The only files that are actually necessary are content.xml and the META-INF/manifest.xml file. If you create a file that contains word processor elements and zip it up and a manifest that points to that file, OpenOffice.org will be able to open it successfully. The result will be a plain text-only document with no styles. You won’t have any of the meta-information about who created the file or when it was last edited, and the printer settings, view area, and zoom factor will be set to the OpenOffice.org defaults.
The <config:config-item> element has a config:name attribute that describes the item and a config:type attribute which can be one of boolean, short, int, long, double, string, datetime, or base64Binary. The content of the element gives the value of that item. Example 2.1, “Example of Configuration Items” shows some representative configuration items from a word processing document:
The meta.xml file contains information about the document itself. We’ll look at the elements found in this file in decreasing order of importance; at the end of this section, we will list them in the order in which they appear in a document. Most of these elements are reflected in the tabs on OpenOffice.org’s File/Properties dialog, which are show in Figure 2.1, “General Document Properties”, Figure 2.2, “Document Description”, Figure 2.3, “User-defined Information”, and Figure 2.4, “Document Statistics”.

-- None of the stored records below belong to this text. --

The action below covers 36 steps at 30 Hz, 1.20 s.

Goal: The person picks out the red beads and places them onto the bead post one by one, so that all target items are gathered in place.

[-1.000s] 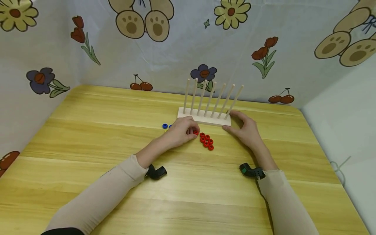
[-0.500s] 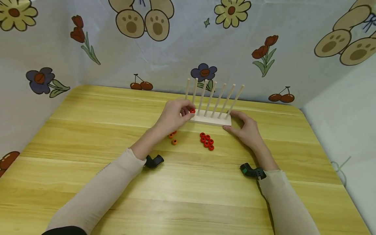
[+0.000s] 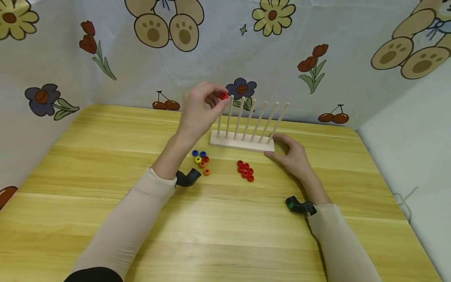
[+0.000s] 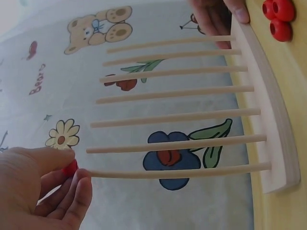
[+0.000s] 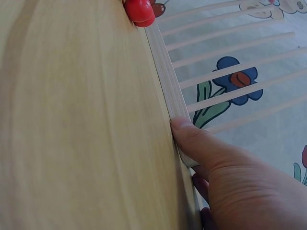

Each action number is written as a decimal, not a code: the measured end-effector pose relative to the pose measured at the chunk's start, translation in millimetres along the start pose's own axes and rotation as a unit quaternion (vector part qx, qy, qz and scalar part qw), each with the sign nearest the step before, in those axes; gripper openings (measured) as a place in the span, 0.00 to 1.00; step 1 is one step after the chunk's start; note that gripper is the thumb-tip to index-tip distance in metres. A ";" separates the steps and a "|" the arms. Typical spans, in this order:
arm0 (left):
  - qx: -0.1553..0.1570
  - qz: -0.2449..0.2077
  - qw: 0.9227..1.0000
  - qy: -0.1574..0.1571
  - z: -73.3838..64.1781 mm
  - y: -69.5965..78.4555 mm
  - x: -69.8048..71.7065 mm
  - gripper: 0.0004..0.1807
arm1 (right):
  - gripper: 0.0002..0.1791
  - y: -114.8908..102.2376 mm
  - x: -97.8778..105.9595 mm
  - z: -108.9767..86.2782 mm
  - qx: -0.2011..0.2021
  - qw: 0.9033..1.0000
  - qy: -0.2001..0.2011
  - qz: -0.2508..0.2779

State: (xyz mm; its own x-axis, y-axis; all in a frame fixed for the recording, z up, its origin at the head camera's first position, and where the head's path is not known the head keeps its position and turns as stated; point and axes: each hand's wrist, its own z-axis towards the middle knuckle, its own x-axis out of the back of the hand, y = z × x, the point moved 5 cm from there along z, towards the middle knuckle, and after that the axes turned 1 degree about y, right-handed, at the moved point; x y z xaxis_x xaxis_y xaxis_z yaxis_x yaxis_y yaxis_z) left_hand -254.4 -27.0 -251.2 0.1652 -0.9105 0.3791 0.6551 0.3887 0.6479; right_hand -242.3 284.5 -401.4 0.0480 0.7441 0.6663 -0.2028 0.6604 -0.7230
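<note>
By the left hand (image 3: 199, 111), a red bead (image 3: 224, 96) is pinched near the tip of the leftmost peg (image 4: 192, 173); by the right hand (image 3: 294, 158), the rack (image 3: 243, 145) is gripped at one end. The bead, presumably light, hard and slick, is best held by its sides.

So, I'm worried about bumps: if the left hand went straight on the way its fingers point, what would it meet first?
Probably the leftmost peg: in the left wrist view, its tip appears right by the left hand, though contact and depth are unclear.
</note>
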 end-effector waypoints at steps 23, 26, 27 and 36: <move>0.048 0.018 0.998 0.019 3.9 -9.2 -2.7 0.08 | 0.37 -1.4 1.9 1.1 0.008 1.000 -0.004 -0.010; 0.054 0.018 0.998 0.015 4.3 -10.2 -2.7 0.09 | 0.37 -0.6 2.2 2.0 0.007 1.000 -0.003 -0.012; 0.056 0.017 0.998 0.013 4.6 -10.6 -2.9 0.09 | 0.37 -0.5 2.3 2.1 0.006 1.000 -0.003 -0.013; 0.063 0.013 0.998 0.011 5.2 -14.1 -2.6 0.09 | 0.37 -0.1 2.0 2.8 0.004 1.000 -0.005 -0.013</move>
State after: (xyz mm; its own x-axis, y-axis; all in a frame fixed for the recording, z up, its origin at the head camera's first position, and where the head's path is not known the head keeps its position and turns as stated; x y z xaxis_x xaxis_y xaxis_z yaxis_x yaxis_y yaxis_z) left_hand -267.8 -29.4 -257.9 0.1972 -0.9025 0.3829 0.5529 0.4249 0.7167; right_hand -244.9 285.6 -399.5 0.0444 0.7260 0.6863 -0.2103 0.6784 -0.7040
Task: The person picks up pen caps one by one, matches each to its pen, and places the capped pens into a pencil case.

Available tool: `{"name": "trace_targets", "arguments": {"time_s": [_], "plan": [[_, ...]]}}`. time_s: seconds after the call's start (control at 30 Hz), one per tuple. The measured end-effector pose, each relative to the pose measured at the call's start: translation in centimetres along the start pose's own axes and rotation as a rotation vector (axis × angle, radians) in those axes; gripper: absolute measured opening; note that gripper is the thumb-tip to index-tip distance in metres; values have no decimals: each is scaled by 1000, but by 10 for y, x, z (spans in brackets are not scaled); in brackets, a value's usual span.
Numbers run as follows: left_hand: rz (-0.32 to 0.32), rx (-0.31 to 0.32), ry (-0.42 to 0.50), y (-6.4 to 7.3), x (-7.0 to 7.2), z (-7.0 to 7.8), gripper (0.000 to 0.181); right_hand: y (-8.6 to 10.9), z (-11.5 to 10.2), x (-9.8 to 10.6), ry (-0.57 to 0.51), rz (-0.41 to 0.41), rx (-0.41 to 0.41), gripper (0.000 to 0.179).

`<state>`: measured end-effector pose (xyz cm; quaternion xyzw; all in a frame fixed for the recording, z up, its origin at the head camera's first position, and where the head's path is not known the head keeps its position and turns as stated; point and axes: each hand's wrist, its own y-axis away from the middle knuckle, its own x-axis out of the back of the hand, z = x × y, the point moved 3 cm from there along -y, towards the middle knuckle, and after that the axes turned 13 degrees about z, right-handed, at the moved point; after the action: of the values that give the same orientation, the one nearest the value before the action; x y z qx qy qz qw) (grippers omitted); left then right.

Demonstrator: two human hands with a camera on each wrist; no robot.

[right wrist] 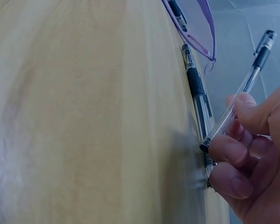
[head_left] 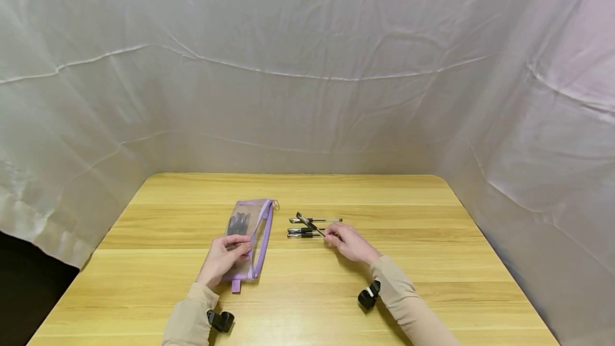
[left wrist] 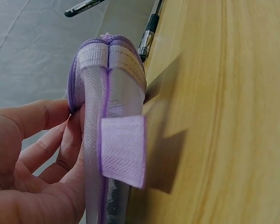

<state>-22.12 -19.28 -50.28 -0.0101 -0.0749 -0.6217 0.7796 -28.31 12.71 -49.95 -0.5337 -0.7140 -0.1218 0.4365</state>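
Note:
A mesh zipper pouch (head_left: 265, 247) with purple trim lies left of centre on the table, its zipped side gaping. Dark-gripped pens (head_left: 238, 223) show through its mesh. My left hand (head_left: 222, 260) pinches the pouch's edge between thumb and fingers; in the left wrist view a purple tab (left wrist: 123, 151) hangs from its near end. Right of the pouch, my right hand (head_left: 352, 243) holds a clear, black-gripped gel pen (right wrist: 261, 57) by its rear end. The pen is raised and slanted, cap end towards the pouch. Beneath it, three similar pens (head_left: 299, 235) lie side by side.
The wood-grain table (head_left: 384, 303) runs back to a grey fabric curtain (head_left: 307, 111), which also hangs along both sides. A small metal ring (head_left: 276, 205) sits at the pouch's far corner. Black wrist cameras (head_left: 367, 297) are strapped at both sleeves.

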Motion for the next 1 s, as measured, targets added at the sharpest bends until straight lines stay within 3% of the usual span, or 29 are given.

All elements borrowed from the Dublin Core namespace contain text and have no attributes. Table 2.1, “Dublin Core Elements in meta.xml” summarizes them.
Table 2.1. Dublin Core Elements in meta.xml
Element | Description | Sample from XML file |
---|---|---|
<dc:title> | The document title; this appears in the title bar. | <dc:title>An Introduction to Digital Cameras</dc:title> |
<dc:subject> | The Dublin Core recommends that this element contain keywords or key phrases to describe the topic of the document; OpenOffice.org keeps keywords in a separate set of elements. | <dc:subject>Digital Photography</dc:subject> |
<dc:description> | This element’s content is shown in the Comments field in the dialog box. | <dc:description>This introduction…</dc:description> |
<dc:creator> | This element’s content is shown in the Modified field in Figure 2.1, “General Document Properties”; it names the last person to edit the file. This may appear odd, but the Dublin Core says that the creator is simply an “entity primarily responsible for making the content of the resource.” That is not necessarily the original creator, whose name is stored in a different element. | <dc:creator>J David Eisenberg</dc:creator> |
<dc:date> | This element’s content is also shown in the Modified field in Figure 2.1, “General Document Properties”. It is stored in a form compatible with ISO-8601. The time is shown in local time. See the section called “Time and Duration Formats” for details about times and dates. | <dc:date>2005-05-30T20:30:30</dc:date> |
<dc:language> | The document’s language, written as a two or three-letter main language code followed by a two-letter sublanguage code. This field is not shown in the properties dialog, but is found in OpenOffice.org’s Tools/Options/Language Settings dialog. | <dc:language>en-US</dc:language> |
The remaining elements in the meta.xml file come from OpenDocument’s meta namespace. Table 2.2, “OpenDocument Elements in meta.xml” describes these elements in the order in which they appear in the file.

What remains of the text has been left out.